### [Your task]
Below is a listing; repeat exactly the lines from the one containing "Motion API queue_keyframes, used" to the one containing "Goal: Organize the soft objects", both included.

### [Extracted records]
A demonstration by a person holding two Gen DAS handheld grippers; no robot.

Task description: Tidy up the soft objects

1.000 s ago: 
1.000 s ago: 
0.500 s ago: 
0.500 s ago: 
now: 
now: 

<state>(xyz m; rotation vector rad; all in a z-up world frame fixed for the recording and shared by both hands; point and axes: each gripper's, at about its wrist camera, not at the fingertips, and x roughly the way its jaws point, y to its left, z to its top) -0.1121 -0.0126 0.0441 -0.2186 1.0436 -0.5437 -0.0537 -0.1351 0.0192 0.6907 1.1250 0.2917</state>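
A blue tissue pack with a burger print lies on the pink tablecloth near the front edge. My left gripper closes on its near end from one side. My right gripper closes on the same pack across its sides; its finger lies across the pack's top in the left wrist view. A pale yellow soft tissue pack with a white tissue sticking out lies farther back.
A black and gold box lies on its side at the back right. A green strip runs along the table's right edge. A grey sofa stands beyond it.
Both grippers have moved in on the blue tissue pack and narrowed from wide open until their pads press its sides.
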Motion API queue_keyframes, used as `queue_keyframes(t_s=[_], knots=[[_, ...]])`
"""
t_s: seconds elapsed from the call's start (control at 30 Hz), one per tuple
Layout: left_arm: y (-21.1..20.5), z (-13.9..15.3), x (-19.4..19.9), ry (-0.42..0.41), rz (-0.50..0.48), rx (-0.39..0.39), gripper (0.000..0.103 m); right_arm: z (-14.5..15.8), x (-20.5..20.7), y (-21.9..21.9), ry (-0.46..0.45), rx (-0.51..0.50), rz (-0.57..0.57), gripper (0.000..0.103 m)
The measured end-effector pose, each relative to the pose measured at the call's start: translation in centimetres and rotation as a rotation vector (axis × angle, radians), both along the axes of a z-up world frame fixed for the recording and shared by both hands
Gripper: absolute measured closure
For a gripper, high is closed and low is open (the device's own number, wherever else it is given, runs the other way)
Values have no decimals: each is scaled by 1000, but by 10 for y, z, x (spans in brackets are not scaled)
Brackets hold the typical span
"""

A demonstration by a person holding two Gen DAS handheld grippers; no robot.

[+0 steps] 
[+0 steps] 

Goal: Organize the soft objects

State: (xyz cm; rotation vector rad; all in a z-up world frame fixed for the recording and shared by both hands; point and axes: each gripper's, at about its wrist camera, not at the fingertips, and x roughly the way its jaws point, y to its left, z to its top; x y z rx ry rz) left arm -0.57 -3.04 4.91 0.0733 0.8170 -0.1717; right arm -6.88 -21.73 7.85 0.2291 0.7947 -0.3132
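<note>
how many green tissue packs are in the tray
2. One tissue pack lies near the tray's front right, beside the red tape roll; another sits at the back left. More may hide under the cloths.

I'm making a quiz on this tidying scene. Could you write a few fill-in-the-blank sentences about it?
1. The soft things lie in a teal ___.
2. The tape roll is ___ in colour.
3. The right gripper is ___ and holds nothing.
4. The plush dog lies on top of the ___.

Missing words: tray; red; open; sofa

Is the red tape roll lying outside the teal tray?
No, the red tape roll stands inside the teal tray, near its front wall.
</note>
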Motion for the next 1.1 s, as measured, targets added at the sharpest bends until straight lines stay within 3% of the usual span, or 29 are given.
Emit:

### [Answer space]
Motion API queue_keyframes, used as `queue_keyframes(t_s=[_], knots=[[_, ...]])`
"""
t_s: seconds elapsed from the call's start (control at 30 Hz), one per tuple
Layout: left_arm: y (-21.1..20.5), z (-13.9..15.3), x (-19.4..19.9), ry (-0.42..0.41), rz (-0.50..0.48), rx (-0.39..0.39), gripper (0.000..0.103 m); right_arm: z (-14.5..15.8), x (-20.5..20.7), y (-21.9..21.9), ry (-0.46..0.45), rx (-0.51..0.50), rz (-0.57..0.57), gripper (0.000..0.103 m)
The measured end-effector pose, each relative to the pose measured at the call's start: translation in centimetres and rotation as a rotation vector (axis × angle, radians), both along the axes of a z-up world frame fixed for the recording and shared by both hands
Gripper: absolute measured closure
For a gripper, high is closed and low is open (the device's own number, wherever else it is given, runs the other way)
Values have no decimals: each is scaled by 1000, but by 10 for y, z, x (spans in brackets are not scaled)
Brackets hold the typical span
"""

A demonstration by a person holding two Gen DAS handheld grippers; no robot.

[+0 steps] 
[+0 steps] 

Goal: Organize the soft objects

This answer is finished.